Required work: Below are the records; copy exactly the stretch from the line containing "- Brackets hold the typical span" through the line containing "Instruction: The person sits", both ends included, and nothing else.

Dataset content:
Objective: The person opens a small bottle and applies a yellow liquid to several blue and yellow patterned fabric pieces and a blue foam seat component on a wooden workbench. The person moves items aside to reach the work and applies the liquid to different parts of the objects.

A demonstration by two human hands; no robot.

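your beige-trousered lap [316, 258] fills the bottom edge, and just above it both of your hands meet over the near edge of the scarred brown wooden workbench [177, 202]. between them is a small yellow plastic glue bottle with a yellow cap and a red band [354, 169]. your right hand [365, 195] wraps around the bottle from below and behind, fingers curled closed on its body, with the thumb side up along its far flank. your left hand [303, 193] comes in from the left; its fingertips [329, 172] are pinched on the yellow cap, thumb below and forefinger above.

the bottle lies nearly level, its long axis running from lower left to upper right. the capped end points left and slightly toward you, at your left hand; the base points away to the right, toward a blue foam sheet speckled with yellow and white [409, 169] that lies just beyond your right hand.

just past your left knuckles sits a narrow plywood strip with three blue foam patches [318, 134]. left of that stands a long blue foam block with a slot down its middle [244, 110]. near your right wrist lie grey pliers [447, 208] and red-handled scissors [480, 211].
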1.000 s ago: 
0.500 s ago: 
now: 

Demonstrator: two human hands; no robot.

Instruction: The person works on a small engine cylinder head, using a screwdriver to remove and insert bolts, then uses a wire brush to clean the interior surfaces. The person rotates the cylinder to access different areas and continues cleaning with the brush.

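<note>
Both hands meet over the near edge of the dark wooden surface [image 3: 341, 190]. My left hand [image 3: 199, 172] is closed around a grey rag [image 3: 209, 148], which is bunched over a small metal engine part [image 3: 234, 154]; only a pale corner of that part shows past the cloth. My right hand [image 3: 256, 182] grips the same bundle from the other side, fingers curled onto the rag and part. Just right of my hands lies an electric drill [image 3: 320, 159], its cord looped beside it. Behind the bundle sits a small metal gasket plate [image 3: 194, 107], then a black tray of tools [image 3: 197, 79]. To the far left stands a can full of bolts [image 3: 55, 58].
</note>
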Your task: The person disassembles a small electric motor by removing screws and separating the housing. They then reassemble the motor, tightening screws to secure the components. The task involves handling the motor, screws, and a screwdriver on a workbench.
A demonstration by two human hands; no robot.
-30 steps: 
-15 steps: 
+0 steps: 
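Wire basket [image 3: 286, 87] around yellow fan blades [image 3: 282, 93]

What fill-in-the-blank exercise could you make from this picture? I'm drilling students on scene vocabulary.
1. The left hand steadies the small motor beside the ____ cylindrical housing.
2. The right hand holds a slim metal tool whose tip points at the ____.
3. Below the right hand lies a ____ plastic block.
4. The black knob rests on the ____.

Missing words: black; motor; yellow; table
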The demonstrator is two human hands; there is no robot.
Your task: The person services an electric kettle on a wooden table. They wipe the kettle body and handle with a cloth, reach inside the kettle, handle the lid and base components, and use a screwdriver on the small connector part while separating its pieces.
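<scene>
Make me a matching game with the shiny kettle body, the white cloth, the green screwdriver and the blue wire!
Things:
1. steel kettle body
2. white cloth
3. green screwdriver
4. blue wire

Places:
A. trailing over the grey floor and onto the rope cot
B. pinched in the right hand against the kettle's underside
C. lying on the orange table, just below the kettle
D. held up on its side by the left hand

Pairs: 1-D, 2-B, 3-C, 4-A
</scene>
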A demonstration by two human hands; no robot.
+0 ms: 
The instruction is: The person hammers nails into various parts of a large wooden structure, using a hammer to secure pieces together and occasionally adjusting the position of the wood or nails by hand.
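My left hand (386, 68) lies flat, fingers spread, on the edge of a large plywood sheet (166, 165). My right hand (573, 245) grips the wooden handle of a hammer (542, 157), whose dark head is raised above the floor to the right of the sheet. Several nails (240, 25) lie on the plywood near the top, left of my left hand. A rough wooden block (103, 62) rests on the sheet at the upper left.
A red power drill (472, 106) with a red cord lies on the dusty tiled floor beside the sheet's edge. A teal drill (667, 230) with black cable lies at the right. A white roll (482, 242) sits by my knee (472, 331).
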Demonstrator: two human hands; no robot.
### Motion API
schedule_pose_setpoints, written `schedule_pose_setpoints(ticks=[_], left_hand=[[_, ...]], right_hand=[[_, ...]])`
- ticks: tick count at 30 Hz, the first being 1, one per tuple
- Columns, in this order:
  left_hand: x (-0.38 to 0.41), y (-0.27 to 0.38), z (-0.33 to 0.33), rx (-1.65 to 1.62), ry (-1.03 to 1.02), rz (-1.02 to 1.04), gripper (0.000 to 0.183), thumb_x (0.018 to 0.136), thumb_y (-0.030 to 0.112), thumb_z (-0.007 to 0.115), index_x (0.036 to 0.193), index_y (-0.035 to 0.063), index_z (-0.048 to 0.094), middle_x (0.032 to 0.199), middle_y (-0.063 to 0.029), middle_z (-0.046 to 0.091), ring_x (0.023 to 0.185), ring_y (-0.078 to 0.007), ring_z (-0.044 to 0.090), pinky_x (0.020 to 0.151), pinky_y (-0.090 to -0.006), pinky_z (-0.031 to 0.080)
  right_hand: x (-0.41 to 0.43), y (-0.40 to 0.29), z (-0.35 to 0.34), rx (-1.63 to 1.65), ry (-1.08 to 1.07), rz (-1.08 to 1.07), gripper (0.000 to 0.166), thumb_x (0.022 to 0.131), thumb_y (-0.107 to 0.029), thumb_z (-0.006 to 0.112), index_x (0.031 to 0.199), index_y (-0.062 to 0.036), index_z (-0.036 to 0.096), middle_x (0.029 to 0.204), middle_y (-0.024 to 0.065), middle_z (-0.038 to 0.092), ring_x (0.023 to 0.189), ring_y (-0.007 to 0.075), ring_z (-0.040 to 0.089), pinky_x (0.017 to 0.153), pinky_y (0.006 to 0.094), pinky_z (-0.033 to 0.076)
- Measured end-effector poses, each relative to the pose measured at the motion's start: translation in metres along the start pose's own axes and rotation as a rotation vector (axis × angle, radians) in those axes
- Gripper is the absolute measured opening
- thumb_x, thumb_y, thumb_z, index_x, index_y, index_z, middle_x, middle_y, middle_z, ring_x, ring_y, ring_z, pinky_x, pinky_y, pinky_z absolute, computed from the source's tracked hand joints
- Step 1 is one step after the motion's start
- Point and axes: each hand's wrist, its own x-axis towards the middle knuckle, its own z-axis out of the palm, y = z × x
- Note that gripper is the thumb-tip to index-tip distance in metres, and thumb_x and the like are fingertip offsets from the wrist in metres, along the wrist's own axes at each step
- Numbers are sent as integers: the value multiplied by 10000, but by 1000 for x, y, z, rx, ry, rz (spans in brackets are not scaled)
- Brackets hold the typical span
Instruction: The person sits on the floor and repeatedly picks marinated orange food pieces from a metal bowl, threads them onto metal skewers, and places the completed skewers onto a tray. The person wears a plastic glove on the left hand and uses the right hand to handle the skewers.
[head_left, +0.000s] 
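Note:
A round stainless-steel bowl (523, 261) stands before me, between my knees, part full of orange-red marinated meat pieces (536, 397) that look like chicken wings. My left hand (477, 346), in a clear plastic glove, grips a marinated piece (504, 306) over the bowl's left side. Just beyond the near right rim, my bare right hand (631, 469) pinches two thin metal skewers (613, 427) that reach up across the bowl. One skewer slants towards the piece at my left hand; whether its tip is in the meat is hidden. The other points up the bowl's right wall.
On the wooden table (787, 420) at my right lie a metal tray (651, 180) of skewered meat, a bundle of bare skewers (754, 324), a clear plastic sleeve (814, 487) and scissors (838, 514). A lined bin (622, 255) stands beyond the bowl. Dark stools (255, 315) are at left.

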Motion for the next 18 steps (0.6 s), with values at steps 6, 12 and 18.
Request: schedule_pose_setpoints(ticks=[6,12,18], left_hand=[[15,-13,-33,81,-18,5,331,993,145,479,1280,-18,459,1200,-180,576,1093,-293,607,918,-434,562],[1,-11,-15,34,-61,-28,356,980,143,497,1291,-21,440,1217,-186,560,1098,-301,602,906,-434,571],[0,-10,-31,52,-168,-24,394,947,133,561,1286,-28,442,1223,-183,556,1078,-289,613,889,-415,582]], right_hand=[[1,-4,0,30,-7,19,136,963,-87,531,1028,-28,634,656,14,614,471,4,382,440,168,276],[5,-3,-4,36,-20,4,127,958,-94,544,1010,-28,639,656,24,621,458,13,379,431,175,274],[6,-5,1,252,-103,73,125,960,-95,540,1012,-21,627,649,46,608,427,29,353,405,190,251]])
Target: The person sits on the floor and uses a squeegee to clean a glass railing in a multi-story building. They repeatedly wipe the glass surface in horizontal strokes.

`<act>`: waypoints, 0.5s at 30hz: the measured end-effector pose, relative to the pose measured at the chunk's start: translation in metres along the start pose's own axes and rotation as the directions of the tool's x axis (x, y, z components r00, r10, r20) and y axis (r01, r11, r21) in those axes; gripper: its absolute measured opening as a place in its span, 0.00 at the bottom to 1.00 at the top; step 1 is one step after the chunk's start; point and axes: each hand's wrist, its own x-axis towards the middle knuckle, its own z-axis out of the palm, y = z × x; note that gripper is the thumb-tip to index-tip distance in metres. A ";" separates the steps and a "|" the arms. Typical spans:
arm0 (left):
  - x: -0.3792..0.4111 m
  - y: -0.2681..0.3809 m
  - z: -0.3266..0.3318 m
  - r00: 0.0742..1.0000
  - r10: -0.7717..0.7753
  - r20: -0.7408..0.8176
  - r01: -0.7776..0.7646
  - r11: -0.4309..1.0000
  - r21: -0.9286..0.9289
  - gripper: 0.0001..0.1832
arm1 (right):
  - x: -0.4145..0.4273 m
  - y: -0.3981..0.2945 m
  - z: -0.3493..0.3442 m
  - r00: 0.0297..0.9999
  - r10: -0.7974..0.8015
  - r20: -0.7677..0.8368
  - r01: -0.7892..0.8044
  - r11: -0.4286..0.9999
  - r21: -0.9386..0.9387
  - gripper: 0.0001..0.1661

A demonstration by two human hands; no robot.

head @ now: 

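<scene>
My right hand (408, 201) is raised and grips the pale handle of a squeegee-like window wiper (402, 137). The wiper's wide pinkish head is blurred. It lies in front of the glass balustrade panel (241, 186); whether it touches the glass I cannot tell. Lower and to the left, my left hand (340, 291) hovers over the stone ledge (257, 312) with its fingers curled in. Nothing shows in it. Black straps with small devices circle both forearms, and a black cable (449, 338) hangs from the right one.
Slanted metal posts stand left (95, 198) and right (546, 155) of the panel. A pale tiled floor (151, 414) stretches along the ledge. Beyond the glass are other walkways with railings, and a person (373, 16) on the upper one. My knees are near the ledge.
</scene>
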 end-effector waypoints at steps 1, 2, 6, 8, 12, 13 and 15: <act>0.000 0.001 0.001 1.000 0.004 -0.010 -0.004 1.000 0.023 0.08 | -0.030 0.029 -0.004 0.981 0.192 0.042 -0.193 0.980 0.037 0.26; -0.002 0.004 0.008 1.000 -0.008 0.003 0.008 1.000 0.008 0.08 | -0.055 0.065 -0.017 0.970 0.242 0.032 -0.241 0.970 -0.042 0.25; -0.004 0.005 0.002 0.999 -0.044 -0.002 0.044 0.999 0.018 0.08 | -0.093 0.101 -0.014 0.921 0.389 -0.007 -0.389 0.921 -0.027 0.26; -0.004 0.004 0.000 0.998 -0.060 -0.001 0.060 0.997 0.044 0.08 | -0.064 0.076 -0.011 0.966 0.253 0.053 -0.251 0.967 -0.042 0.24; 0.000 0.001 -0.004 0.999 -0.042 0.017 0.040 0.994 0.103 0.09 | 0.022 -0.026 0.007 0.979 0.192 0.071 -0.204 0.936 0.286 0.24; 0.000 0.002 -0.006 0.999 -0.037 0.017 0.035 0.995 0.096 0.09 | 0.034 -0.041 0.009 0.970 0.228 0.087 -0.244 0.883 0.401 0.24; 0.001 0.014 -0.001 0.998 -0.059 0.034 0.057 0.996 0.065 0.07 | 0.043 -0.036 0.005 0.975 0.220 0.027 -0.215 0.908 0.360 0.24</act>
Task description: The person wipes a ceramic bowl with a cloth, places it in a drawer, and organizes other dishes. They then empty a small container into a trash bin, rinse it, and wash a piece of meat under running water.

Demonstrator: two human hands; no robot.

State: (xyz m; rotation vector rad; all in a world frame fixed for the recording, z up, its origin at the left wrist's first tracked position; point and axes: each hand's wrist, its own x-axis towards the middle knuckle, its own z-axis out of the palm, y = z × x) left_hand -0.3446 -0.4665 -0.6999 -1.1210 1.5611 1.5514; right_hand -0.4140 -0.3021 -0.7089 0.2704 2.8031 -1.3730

Answer box:
- Brackets hold the typical span
Instruction: The person sits on the floor and repeatedly picks marinated orange food pieces from a metal bowl, threads them onto metal skewers, and places the completed skewers onto a tray. The person wears a plastic glove on the left hand and uses the right hand to handle the skewers.

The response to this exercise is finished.